Work request: Give the number of lines in the entries below that contain "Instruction". Write nothing besides it.

Exercise data:
──────
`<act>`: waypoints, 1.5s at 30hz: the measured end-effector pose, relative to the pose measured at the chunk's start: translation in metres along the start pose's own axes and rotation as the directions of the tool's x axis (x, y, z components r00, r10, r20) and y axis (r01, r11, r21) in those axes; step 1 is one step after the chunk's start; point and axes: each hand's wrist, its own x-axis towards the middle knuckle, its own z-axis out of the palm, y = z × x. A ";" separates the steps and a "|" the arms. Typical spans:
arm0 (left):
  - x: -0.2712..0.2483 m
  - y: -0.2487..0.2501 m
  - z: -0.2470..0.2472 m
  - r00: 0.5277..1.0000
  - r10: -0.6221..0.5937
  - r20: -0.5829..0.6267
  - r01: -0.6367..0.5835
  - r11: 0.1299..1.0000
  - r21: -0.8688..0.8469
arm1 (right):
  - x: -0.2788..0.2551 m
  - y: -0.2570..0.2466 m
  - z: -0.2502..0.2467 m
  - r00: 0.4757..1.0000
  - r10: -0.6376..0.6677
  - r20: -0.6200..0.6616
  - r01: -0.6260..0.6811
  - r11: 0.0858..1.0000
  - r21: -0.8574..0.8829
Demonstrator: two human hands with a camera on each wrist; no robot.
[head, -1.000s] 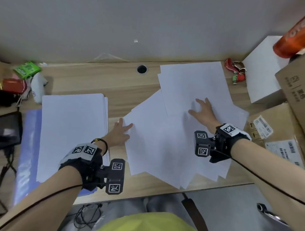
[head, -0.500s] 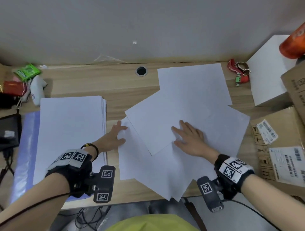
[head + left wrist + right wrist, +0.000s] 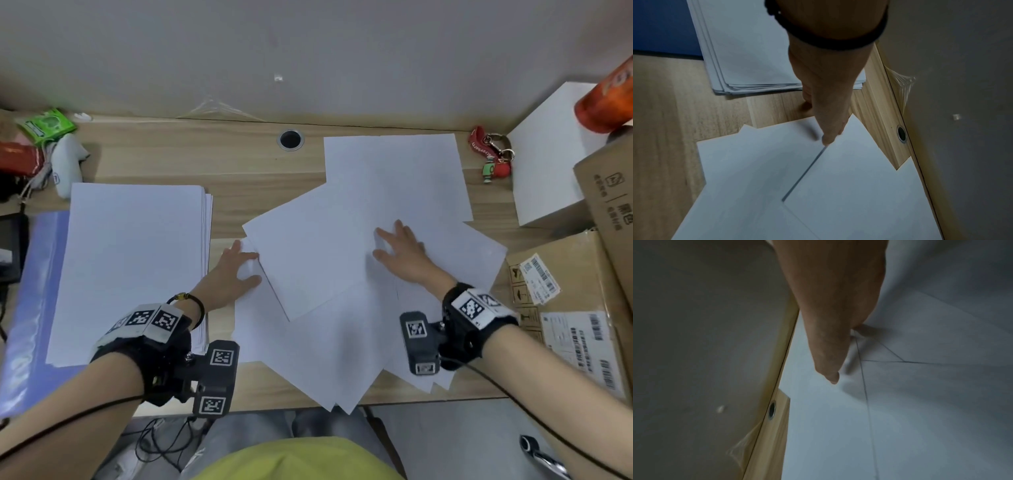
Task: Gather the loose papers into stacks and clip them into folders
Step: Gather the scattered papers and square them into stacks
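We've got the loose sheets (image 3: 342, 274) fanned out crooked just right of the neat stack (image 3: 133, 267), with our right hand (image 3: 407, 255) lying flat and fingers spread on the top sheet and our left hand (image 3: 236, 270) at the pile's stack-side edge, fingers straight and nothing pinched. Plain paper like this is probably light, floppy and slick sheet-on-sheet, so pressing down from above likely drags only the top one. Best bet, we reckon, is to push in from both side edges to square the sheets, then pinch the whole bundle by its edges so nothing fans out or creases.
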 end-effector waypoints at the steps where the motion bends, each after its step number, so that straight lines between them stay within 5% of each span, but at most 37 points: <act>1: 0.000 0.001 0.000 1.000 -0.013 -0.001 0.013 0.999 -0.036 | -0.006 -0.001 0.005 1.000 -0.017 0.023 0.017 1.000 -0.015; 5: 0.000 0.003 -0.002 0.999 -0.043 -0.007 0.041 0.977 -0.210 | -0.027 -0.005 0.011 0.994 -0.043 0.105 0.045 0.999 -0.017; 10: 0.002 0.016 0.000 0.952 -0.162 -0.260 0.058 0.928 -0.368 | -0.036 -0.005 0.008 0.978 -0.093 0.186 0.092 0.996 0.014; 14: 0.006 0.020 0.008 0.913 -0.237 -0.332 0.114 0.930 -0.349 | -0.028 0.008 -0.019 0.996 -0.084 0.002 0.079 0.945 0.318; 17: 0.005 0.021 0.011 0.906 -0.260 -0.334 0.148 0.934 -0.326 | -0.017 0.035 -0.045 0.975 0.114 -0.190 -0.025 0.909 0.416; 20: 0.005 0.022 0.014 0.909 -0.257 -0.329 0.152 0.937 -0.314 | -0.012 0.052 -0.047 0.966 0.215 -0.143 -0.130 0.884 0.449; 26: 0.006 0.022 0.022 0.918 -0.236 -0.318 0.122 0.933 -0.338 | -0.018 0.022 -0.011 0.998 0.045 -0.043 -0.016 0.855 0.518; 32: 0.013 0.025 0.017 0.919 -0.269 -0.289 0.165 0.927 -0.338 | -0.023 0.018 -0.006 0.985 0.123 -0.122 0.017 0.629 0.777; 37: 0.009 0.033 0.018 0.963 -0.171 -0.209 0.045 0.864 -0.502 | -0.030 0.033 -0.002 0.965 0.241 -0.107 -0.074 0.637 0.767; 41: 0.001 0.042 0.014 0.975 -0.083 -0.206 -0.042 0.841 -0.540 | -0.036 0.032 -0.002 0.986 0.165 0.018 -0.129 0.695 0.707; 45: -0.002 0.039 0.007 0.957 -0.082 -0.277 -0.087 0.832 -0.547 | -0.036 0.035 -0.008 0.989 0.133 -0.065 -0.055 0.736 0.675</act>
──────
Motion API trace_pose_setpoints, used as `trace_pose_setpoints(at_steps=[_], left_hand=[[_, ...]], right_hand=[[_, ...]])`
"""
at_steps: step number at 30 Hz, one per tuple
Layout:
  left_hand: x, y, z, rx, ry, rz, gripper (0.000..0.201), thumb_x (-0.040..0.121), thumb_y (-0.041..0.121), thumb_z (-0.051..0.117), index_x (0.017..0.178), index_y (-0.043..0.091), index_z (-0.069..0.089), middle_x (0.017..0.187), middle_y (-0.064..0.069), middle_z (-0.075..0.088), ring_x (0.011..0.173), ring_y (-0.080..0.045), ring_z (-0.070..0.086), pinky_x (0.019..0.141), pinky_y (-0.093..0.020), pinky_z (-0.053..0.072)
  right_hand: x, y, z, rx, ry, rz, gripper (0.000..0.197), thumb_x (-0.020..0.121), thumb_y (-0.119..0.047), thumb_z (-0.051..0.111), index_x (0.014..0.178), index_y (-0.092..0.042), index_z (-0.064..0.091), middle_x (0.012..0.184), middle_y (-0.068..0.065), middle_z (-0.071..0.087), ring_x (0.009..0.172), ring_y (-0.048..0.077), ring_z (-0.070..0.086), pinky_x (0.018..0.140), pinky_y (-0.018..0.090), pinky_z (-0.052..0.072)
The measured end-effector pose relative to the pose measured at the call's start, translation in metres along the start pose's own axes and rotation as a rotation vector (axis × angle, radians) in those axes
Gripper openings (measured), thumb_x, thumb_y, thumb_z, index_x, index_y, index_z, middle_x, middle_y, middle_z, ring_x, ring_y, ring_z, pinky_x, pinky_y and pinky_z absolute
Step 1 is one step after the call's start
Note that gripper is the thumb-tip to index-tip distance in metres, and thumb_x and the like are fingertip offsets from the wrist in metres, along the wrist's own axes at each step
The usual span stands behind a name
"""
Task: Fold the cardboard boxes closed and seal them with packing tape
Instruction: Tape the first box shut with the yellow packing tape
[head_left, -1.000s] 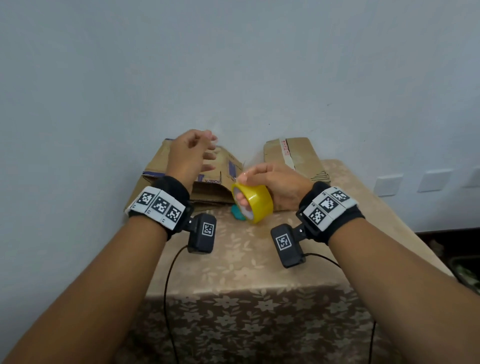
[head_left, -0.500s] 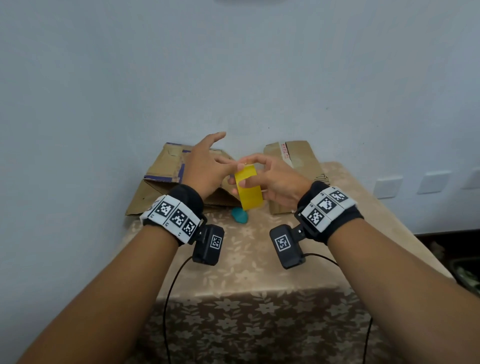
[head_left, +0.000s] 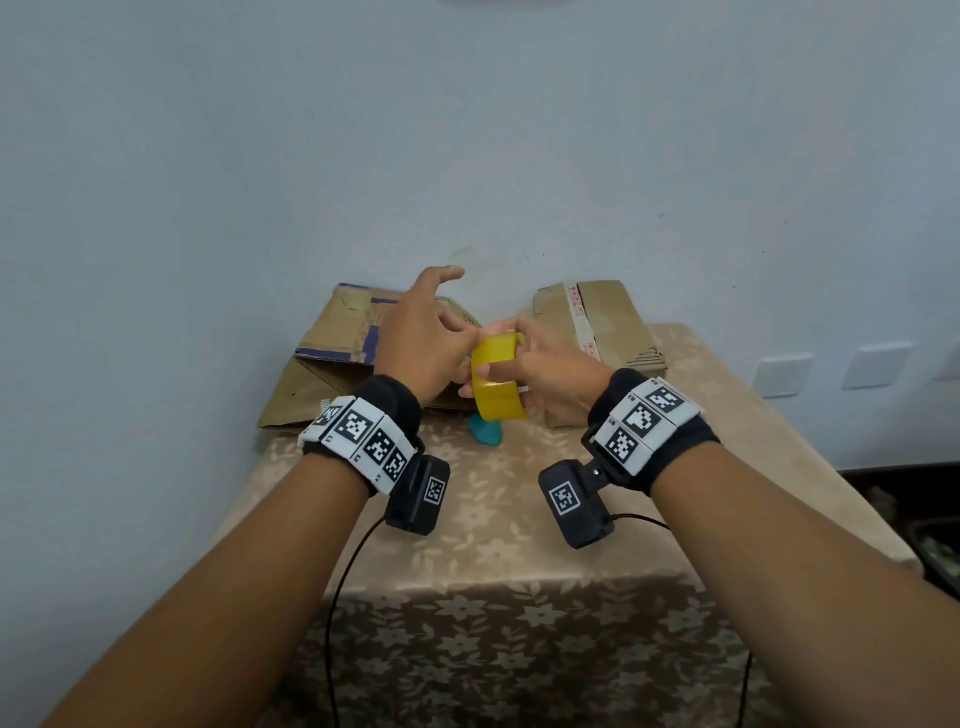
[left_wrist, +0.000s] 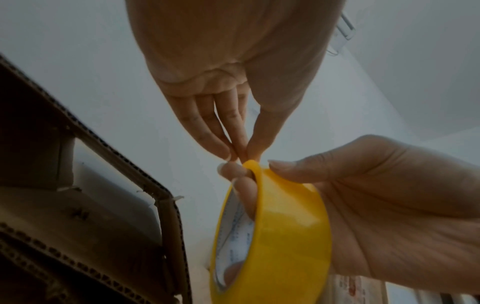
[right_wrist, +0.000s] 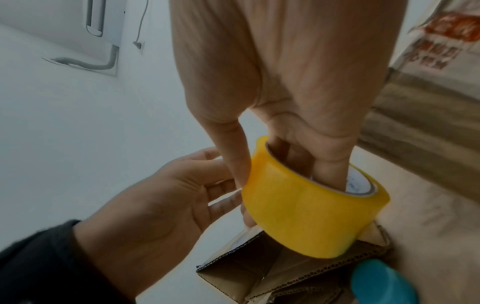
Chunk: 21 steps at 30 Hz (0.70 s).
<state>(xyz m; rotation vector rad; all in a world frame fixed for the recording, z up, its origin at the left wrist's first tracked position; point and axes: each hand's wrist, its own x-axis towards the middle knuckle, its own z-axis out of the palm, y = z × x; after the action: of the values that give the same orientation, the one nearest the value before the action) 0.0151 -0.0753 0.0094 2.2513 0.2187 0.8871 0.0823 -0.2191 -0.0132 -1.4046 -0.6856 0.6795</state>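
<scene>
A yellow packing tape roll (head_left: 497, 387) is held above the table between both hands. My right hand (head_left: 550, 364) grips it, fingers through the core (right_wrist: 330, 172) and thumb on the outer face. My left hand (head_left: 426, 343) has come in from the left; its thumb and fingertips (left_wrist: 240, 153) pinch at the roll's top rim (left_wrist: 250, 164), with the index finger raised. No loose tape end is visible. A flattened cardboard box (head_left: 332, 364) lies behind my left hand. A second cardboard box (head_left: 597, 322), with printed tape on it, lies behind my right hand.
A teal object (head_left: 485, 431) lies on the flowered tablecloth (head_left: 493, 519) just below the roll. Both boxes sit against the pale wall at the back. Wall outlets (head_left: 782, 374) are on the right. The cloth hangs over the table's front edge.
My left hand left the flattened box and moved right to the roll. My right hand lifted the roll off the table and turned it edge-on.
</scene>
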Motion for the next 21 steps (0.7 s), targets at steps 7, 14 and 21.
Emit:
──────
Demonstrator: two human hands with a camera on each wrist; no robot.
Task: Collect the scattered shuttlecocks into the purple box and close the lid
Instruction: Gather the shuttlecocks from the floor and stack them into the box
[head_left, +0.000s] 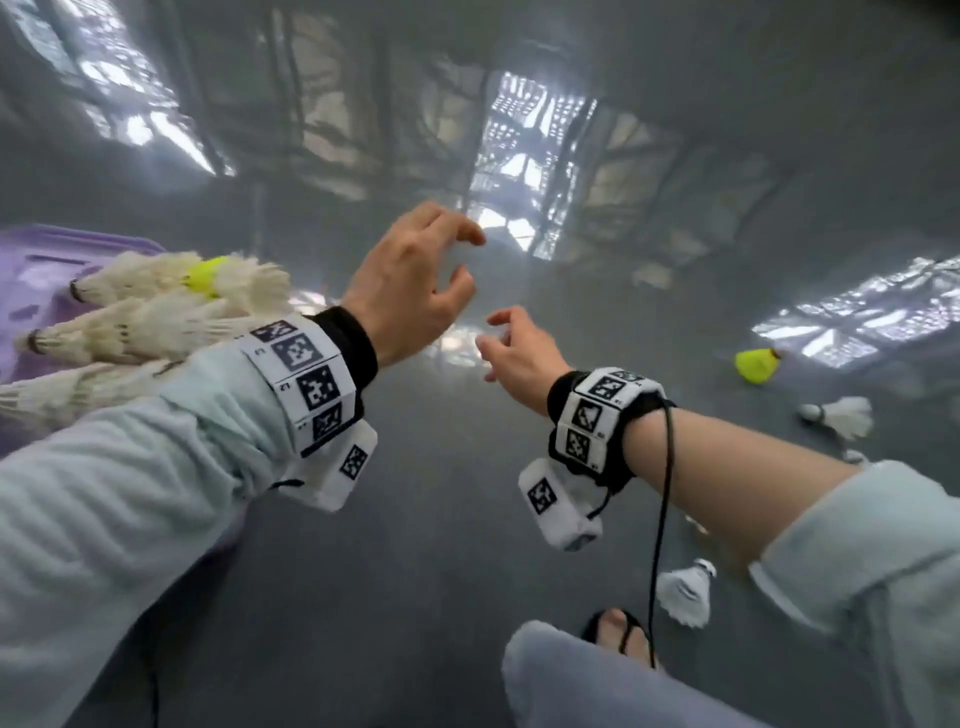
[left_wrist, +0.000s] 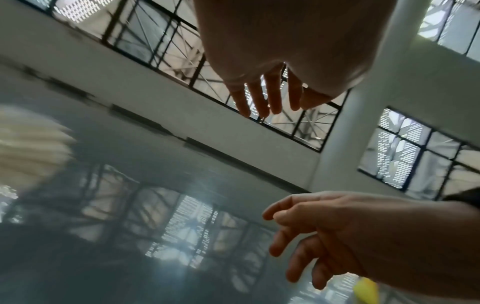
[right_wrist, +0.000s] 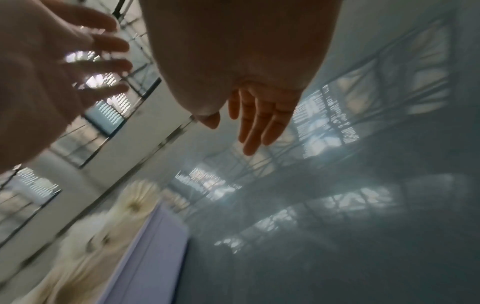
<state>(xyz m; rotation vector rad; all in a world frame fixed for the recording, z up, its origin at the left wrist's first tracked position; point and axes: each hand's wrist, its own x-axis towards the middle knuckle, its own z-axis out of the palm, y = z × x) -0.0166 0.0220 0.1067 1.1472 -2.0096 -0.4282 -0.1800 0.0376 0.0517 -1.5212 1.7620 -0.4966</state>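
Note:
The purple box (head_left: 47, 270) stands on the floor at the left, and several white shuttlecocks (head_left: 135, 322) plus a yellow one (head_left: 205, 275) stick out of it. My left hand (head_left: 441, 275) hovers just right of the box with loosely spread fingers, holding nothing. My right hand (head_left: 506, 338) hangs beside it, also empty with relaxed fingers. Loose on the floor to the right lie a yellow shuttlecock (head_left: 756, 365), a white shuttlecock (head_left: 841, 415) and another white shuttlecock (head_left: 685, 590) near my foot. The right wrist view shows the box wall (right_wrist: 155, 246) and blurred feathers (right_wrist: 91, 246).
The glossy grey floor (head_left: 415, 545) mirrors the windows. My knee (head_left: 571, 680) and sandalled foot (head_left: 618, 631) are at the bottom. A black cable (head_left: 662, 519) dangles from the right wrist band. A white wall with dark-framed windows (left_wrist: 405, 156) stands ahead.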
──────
Result of this task: 2